- ABOUT THIS EXERCISE -
Write out the complete data exactly as written.

START MATERIAL SHOWN

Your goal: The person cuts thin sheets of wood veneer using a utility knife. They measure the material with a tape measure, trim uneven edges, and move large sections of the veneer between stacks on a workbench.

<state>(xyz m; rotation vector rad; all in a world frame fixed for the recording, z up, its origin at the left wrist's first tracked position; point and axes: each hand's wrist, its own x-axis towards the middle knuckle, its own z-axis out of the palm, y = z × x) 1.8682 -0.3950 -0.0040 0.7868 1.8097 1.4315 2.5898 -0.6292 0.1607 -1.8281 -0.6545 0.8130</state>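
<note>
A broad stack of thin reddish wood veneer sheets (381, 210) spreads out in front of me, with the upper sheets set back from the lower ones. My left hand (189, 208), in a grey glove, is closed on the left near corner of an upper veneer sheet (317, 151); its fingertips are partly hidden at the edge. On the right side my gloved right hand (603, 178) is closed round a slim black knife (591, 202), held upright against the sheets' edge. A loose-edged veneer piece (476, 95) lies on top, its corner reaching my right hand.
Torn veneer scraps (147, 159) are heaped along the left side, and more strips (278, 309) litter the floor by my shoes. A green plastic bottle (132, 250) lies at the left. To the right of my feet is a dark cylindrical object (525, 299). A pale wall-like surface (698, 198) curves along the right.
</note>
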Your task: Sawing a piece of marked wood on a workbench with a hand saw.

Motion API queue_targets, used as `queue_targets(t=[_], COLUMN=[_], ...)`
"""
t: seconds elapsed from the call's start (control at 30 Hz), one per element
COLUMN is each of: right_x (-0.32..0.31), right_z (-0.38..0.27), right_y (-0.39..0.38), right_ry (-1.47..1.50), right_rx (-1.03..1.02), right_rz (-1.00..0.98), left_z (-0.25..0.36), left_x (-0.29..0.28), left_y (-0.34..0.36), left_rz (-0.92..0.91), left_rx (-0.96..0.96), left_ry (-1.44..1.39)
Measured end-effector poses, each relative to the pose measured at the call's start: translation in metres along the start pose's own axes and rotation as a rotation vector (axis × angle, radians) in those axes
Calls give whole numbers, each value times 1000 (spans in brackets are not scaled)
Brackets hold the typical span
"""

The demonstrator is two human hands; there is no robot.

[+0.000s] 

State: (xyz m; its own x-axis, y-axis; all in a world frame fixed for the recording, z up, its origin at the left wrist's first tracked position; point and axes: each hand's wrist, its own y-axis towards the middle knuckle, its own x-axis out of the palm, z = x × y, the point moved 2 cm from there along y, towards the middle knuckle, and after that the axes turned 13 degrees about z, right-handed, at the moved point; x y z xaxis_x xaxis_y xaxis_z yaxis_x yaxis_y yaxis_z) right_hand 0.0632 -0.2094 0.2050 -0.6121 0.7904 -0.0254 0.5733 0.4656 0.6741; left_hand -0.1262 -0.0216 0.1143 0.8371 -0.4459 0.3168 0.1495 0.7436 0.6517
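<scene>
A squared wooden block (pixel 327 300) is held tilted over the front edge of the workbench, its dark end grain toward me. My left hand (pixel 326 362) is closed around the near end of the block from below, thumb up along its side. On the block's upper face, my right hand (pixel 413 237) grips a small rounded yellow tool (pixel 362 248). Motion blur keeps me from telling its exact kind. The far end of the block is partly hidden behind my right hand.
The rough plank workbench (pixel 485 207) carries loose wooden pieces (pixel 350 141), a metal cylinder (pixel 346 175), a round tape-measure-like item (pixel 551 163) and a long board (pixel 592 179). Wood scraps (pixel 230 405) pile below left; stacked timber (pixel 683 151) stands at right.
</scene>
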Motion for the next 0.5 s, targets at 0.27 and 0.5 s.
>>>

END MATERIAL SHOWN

- TASK RESULT -
Your goal: The person cuts thin sheets of wood veneer using a utility knife. They measure the material with a tape measure, trim uneven edges, and move large sections of the veneer between stacks on a workbench.

<state>(xyz m; rotation vector rad; all in a world frame fixed for the recording, z up, its origin at the left wrist's first tracked position; point and axes: each hand's wrist, its own x-axis towards the middle knuckle, its own z-axis out of the palm, y = z × x) 1.8682 -0.3950 -0.0040 0.7868 1.8097 1.4315 2.5898 -0.6292 0.1607 -1.8281 -0.6545 0.8130</state>
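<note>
A broad stack of thin reddish wood veneer sheets (381, 210) spreads out in front of me, with the upper sheets set back from the lower ones. My left hand (189, 208), in a grey glove, is closed on the left near corner of an upper veneer sheet (317, 151); its fingertips are partly hidden at the edge. On the right side my gloved right hand (603, 178) is closed round a slim black knife (591, 202), held upright against the sheets' edge. A loose-edged veneer piece (476, 95) lies on top, its corner reaching my right hand.
Torn veneer scraps (147, 159) are heaped along the left side, and more strips (278, 309) litter the floor by my shoes. A green plastic bottle (132, 250) lies at the left. To the right of my feet is a dark cylindrical object (525, 299). A pale wall-like surface (698, 198) curves along the right.
</note>
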Your task: Sawing a piece of marked wood on a workbench with a hand saw.

Motion API queue_targets, used as `queue_targets(t=[_], COLUMN=[_], ...)`
"""
t: seconds elapsed from the call's start (control at 30 Hz), one per element
COLUMN is each of: right_x (-0.32..0.31), right_z (-0.38..0.27), right_y (-0.39..0.38), right_ry (-1.47..1.50), right_rx (-1.03..1.02), right_rz (-1.00..0.98), left_z (-0.25..0.36), left_x (-0.29..0.28), left_y (-0.34..0.36), left_rz (-0.92..0.91), left_rx (-0.96..0.96), left_ry (-1.44..1.39)
Measured end-effector poses, each relative to the pose measured at the call's start: translation in metres along the start pose's own axes and rotation as a rotation vector (axis × angle, radians) in those axes
Calls give whole numbers, each value times 1000 (spans in brackets are not scaled)
Brackets hold the typical span
"""

The demonstrator is two human hands; there is no robot.

[+0.000s] 

State: (xyz m; its own x-axis, y-axis; all in a world frame fixed for the recording, z up, its origin at the left wrist's first tracked position; point and axes: each hand's wrist, its own y-axis towards the middle knuckle, its own x-axis out of the palm, z = x × y, the point moved 2 cm from there along y, towards the middle knuckle, and after that the axes turned 13 degrees about z, right-handed, at the moved point; x y z xaxis_x xaxis_y xaxis_z yaxis_x yaxis_y yaxis_z) right_hand 0.0632 -0.2094 0.2050 -0.6121 0.7904 -0.0254 0.5733 0.4656 0.6741; left_hand -0.1262 -0.0216 0.1143 0.8371 -0.4459 0.3168 0.1495 0.7436 0.6517
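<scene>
A squared wooden block (pixel 327 300) is held tilted over the front edge of the workbench, its dark end grain toward me. My left hand (pixel 326 362) is closed around the near end of the block from below, thumb up along its side. On the block's upper face, my right hand (pixel 413 237) grips a small rounded yellow tool (pixel 362 248). Motion blur keeps me from telling its exact kind. The far end of the block is partly hidden behind my right hand.
The rough plank workbench (pixel 485 207) carries loose wooden pieces (pixel 350 141), a metal cylinder (pixel 346 175), a round tape-measure-like item (pixel 551 163) and a long board (pixel 592 179). Wood scraps (pixel 230 405) pile below left; stacked timber (pixel 683 151) stands at right.
</scene>
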Motion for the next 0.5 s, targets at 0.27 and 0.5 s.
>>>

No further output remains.